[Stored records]
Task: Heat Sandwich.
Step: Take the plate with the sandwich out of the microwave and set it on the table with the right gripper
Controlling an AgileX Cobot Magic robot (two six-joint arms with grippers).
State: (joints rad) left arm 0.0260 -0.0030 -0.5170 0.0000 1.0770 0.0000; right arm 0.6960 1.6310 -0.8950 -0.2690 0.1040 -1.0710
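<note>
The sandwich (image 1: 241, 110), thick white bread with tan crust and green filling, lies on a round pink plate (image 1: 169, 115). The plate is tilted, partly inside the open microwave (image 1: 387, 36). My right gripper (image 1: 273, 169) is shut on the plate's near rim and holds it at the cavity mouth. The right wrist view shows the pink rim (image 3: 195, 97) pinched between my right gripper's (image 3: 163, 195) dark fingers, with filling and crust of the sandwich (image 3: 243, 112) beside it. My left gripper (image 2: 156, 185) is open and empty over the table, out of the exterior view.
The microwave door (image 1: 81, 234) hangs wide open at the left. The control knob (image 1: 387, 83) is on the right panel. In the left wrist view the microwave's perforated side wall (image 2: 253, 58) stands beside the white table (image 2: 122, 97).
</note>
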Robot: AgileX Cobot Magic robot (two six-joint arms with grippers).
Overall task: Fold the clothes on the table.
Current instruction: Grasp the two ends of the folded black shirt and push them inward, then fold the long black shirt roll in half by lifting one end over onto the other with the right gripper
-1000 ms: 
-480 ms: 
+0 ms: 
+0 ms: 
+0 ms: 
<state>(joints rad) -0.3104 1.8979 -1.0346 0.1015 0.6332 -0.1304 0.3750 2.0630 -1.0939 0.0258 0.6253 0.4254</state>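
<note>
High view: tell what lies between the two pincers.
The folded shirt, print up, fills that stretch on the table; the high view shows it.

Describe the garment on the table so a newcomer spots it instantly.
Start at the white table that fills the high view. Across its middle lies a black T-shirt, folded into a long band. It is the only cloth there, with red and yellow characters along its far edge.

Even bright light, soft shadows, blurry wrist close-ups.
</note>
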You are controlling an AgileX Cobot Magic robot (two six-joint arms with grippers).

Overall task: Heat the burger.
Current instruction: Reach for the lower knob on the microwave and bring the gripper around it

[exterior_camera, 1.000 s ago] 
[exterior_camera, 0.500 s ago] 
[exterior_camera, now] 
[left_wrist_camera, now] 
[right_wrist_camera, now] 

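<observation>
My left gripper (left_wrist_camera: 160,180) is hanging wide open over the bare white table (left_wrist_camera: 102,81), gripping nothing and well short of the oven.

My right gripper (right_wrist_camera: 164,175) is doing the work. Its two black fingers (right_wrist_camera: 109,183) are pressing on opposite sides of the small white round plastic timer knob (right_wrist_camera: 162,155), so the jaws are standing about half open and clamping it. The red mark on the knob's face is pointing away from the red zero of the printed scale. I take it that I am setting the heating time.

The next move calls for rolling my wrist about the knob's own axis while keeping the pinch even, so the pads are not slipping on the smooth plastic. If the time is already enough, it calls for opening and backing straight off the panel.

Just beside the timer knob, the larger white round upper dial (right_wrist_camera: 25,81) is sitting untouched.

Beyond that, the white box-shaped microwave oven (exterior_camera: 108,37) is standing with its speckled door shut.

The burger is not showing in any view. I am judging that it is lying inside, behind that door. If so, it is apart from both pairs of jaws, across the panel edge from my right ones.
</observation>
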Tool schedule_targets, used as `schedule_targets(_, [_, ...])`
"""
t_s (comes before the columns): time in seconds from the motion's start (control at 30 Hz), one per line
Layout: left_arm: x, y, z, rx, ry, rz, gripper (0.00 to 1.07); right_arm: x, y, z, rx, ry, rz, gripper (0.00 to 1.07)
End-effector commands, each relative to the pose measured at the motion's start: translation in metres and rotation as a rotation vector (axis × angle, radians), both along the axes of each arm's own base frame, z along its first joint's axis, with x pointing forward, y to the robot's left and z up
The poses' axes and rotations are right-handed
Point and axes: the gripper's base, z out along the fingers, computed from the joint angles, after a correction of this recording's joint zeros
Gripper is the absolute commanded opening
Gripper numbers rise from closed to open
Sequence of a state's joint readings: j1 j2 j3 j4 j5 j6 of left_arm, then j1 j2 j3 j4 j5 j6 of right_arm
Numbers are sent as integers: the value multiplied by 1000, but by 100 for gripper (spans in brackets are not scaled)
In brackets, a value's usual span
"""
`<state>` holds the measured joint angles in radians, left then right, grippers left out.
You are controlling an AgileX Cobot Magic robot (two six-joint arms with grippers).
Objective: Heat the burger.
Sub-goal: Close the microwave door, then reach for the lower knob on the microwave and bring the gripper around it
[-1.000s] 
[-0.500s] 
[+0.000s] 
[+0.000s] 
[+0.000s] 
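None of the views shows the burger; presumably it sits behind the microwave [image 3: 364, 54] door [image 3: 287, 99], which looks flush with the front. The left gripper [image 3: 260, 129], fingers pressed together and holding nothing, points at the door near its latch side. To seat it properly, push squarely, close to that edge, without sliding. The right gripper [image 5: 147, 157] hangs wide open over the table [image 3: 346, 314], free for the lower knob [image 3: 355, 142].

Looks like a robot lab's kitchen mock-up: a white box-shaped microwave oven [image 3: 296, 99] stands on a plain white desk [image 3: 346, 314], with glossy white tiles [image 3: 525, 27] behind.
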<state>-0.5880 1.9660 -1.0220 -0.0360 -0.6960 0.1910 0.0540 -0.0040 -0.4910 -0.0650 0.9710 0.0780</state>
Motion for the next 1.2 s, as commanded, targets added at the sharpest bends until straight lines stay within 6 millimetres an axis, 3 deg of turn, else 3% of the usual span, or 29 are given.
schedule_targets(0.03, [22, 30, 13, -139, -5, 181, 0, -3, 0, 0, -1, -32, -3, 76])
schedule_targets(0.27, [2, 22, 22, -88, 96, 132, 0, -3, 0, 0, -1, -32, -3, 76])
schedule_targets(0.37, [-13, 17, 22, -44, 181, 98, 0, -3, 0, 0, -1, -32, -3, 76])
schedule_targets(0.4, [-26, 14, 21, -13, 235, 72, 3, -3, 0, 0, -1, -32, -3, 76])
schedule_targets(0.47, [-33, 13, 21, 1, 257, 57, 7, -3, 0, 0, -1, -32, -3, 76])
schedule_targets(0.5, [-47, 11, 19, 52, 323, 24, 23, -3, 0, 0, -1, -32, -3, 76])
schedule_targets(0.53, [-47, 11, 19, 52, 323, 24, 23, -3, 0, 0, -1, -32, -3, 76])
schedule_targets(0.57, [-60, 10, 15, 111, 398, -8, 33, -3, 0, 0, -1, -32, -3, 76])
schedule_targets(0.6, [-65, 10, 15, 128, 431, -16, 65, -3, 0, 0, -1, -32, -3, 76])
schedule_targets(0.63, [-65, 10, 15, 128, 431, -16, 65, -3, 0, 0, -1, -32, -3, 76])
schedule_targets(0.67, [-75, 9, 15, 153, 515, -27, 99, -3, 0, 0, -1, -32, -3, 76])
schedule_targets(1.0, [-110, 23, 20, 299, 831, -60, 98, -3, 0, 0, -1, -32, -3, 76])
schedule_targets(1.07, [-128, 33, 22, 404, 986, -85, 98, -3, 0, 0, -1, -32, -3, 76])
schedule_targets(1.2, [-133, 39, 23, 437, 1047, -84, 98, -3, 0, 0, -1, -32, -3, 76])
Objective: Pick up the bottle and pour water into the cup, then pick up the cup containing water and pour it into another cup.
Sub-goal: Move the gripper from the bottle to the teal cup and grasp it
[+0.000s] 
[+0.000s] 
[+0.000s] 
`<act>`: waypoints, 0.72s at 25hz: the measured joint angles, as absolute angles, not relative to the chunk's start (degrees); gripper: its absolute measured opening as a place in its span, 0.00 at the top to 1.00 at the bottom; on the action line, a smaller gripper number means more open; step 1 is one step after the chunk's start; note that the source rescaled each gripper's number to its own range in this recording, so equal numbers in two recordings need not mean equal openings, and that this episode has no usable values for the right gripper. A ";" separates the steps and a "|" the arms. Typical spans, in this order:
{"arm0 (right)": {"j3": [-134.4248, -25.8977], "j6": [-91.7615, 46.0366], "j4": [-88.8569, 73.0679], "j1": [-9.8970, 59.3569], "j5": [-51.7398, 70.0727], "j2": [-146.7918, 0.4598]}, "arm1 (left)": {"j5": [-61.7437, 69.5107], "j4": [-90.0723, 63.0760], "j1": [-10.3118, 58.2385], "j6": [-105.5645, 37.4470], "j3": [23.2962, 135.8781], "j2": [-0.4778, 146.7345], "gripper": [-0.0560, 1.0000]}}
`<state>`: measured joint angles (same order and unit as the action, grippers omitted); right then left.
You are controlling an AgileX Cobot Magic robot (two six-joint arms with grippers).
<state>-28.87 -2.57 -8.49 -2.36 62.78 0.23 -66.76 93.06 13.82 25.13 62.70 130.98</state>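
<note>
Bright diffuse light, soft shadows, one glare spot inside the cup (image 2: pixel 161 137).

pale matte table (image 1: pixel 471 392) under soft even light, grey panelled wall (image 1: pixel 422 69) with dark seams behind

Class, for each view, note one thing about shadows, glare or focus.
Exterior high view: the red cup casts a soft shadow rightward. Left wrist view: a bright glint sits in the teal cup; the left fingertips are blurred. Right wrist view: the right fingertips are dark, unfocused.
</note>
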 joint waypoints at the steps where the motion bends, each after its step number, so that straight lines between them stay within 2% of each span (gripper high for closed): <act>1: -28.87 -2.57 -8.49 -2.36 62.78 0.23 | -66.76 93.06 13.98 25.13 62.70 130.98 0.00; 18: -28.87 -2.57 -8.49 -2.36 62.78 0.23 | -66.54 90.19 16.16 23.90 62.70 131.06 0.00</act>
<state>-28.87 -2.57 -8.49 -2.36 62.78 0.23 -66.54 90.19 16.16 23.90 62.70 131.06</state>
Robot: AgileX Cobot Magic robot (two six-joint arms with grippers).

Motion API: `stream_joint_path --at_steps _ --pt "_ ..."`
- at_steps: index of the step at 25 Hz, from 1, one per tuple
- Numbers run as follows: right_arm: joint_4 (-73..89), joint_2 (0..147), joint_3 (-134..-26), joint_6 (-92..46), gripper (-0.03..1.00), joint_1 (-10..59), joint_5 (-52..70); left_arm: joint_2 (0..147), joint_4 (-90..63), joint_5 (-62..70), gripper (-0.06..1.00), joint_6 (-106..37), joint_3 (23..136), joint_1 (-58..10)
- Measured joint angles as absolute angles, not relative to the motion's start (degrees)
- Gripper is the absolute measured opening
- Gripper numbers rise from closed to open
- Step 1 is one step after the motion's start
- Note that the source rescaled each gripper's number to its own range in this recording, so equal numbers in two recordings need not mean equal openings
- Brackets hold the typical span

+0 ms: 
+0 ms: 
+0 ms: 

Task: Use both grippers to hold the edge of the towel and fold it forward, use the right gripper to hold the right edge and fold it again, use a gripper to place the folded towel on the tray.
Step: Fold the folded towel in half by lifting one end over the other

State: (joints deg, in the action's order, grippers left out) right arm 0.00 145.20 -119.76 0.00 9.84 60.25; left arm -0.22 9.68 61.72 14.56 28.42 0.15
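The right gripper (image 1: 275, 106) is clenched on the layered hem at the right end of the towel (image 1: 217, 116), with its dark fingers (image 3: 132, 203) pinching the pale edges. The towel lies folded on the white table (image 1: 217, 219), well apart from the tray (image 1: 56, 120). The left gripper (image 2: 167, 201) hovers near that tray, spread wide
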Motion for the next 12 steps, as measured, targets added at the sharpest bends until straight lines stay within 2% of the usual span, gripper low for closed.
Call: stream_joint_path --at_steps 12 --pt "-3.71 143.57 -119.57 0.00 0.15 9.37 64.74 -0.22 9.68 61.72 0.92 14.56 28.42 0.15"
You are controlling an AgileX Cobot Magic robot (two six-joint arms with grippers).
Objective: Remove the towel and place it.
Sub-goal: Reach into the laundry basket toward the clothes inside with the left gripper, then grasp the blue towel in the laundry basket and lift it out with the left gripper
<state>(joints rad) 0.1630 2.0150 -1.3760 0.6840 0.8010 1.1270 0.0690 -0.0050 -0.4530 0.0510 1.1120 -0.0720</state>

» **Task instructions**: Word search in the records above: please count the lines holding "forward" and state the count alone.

» **Task response**: 2